Where did the rest of the place go? It was taken by the StackMapTable table, which is needed to verify the class file. If it is very rough, for each branch point in the code, this table contains the types of elements in the stack and the types of local variables at that point. Since we have a lot of local variables and branch points too, the size of this table grows quadratically with the size of the code. If local variables were reused for exceptions in non-intersecting branches, they would need only 13 and the StackMapTable table would be much more modest in size.

Frighten further

Is it possible to ramp the class file even more? Of course, you can dig out a method containing nested try-finally. But the compiler may well do it for us. Recall that the initialization block is glued to each constructor automatically. It is enough to add a lot of empty constructors with different signatures to the code.
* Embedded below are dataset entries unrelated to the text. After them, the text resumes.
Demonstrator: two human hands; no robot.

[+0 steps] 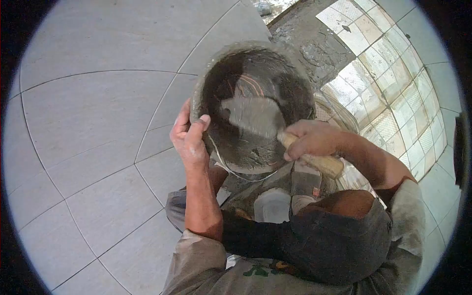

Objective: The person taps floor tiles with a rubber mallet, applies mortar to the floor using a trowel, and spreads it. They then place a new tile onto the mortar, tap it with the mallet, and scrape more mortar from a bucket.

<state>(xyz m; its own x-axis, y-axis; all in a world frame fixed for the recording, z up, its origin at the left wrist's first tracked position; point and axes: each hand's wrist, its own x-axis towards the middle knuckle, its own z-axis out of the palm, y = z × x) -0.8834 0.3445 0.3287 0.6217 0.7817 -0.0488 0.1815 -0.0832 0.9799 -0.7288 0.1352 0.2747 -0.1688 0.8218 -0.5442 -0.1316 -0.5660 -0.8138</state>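
Note:
My left hand (pixel 191 135) grips the left rim of a round, mortar-smeared bucket (pixel 198 96), thumb over the edge and fingers outside. The bucket is tilted so that its inside faces me. In my right hand (pixel 314 139) is the wooden handle of a trowel (pixel 255 116). Its flat metal blade lies inside the bucket and is slightly blurred. Wet grey mortar (pixel 253 156) clings to the bucket's lower inner wall. A thin wire handle (pixel 236 175) hangs below the rim.
Large grey floor tiles (pixel 103 108) spread out on the left. To the right lies a strip of small patterned tiles (pixel 381 83), with rough wet mortar (pixel 319 54) at its far end. A white container (pixel 273 205) stands between my legs.

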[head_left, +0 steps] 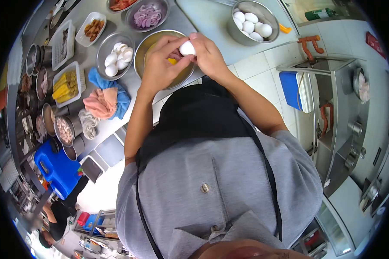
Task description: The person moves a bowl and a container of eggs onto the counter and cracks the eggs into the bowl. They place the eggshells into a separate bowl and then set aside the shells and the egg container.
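Both hands are closed around a white egg (pixel 186 48) above a metal bowl (pixel 138 64). My left hand (pixel 162 60) holds it from the left with the fingertips, and my right hand (pixel 208 55) grips it from the right. Yellow egg yolk (pixel 172 61) shows in the bowl beneath my left fingers; the hands hide much of the inside. Left of this bowl stands another metal bowl (pixel 100 58) with white eggshells. A metal pot (pixel 242 36) containing several whole white eggs is to the right, on a pale board (pixel 212 26).
Sliced purple onion (pixel 147 17) fills a bowl at the back. Blue cloth (pixel 122 101) and pink cloth (pixel 100 103) lie on the left counter, near a white basket of yellow food (pixel 66 86). Another person (pixel 56 220) is at lower left. A steel unit (pixel 337 86) stands right.
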`<state>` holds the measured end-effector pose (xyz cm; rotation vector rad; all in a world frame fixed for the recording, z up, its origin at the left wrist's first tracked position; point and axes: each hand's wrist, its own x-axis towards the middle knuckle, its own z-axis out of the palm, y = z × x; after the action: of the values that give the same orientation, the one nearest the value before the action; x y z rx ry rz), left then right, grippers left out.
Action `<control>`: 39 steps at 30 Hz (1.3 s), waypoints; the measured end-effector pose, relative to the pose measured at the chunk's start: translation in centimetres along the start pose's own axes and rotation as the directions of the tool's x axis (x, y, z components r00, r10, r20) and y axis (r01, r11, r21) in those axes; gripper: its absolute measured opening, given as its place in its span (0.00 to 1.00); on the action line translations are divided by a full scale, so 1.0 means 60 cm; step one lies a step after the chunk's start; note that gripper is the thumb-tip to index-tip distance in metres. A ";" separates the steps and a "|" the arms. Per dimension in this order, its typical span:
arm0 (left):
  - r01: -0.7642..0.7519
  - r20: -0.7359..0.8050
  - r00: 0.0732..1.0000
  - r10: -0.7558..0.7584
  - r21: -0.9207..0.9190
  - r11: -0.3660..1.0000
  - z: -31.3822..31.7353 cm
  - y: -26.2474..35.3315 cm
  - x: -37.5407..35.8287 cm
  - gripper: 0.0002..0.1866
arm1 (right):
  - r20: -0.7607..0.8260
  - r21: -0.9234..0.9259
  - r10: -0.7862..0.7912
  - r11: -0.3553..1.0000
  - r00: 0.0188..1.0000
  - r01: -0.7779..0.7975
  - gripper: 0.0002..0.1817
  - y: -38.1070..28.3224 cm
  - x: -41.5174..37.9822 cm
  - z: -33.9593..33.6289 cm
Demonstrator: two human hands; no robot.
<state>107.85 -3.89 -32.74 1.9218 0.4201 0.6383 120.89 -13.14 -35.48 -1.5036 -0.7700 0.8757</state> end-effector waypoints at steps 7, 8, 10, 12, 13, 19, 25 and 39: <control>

Be careful here, otherwise the compiler runs out of memory. Well, you can modestly write this by packing the code into one line:

 class A{{int a;try{a=0;}finally{try{a=0;}finally{try{a=0;}finally{try{a=0;}finally{try{a=0;}finally{try{a=0;}finally{try{a=0;}finally{try{a=0;}finally{try{a=0;}finally{try{a=0;}finally{try{a=0;}finally{try{a=0;}finally{a=0;}}}}}}}}}}}}}A(){}A(int a){}A(char a){}A(double a){}A(float a){}A(long a){}A(short a){}A(boolean a){}A(String a){}A(Integer a){}A(Float a){}A(Short a){}A(Long a){}A(Double a){}A(Boolean a){}A(Character a){}} 

Here I have 16 constructors, the source is 430 bytes . After compilation, we have 104,450,071 bytes ; the coefficient of haul was 242 907 . And this is not the limit!